**Supplied data**
=== Begin Enclosure ===

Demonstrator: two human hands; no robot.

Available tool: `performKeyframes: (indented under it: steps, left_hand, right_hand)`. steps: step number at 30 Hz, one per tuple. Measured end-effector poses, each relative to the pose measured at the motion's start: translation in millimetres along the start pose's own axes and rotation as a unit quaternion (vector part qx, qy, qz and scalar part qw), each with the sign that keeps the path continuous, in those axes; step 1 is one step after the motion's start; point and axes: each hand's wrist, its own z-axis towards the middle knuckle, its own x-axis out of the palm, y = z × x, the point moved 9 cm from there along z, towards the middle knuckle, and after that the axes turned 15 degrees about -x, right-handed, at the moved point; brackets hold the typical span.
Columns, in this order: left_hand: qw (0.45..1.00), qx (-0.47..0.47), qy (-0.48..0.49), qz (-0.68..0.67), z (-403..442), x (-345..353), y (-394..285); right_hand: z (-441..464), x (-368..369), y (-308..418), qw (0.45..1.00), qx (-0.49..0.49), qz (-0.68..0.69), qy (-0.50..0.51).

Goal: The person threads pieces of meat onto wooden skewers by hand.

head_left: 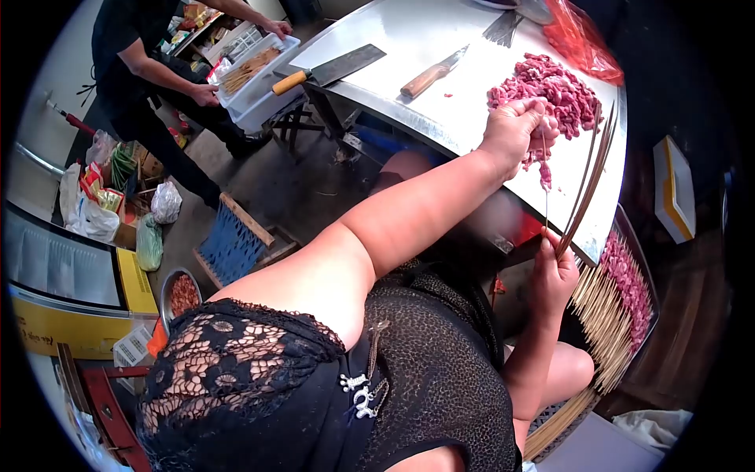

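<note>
My left hand (519, 134) reaches over the metal table (448, 130), its fingers closed around pieces of raw red meat on a thin skewer (546, 206). A small chunk of meat (545, 175) shows on the skewer just below these fingers. Lower down, my right hand (554, 271) grips the bare end of that skewer, along with a few more long brown skewers (591, 185) fanning upward past the table edge. Close beyond my left hand lies a pile of cut raw meat (550, 90). Some of the meat in my left fingers is hidden.
A cleaver (346, 67) and a wooden-handled knife (432, 72) lie on the table, near a red plastic bag (582, 43). At right, a tray holds many meat skewers (613, 315). Another person (149, 71) carries a white bin (255, 82). A blue stool (236, 244) stands at left.
</note>
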Motion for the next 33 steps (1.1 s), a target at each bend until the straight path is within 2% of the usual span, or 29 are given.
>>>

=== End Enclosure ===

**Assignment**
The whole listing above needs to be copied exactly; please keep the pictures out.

**Exercise answer**
Demonstrator: two human hands; no robot.

Available tool: `performKeyframes: (indented under it: steps, left_hand, right_hand)`. steps: step number at 30 Hz, one per tuple. Measured end-effector poses, each relative to the pose measured at the motion's start: translation in millimetres along the start pose's own axes and rotation as a unit quaternion (vector part qx, qy, qz and scalar part qw), each with the sign that keeps the path continuous, in those axes; step 1 is one step after the motion's start; point and axes: each hand's wrist, its own z-axis towards the middle knuckle, its own x-axis out of the palm, y = z × x, the point moved 9 cm from there along z, towards the middle knuckle, and after that the axes turned 15 degrees about -x, right-handed, at the moved point; brackets hold the typical span.
Columns, in this order: left_hand: qw (0.45..1.00), qx (-0.47..0.47), qy (-0.48..0.49), qz (-0.68..0.67), z (-403..442), x (-345..353), y (-394..285); right_hand: z (-441..464), x (-368..369), y (-308..418), qw (0.45..1.00), qx (-0.49..0.49), qz (-0.68..0.69), qy (-0.50..0.51).

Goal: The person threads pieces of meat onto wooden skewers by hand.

head_left: 

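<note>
My left hand (519, 134) reaches over the metal table (448, 130), its fingers closed around pieces of raw red meat on a thin skewer (546, 206). A small chunk of meat (545, 175) shows on the skewer just below these fingers. Lower down, my right hand (554, 271) grips the bare end of that skewer, along with a few more long brown skewers (591, 185) fanning upward past the table edge. Close beyond my left hand lies a pile of cut raw meat (550, 90). Some of the meat in my left fingers is hidden.
A cleaver (346, 67) and a wooden-handled knife (432, 72) lie on the table, near a red plastic bag (582, 43). At right, a tray holds many meat skewers (613, 315). Another person (149, 71) carries a white bin (255, 82). A blue stool (236, 244) stands at left.
</note>
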Motion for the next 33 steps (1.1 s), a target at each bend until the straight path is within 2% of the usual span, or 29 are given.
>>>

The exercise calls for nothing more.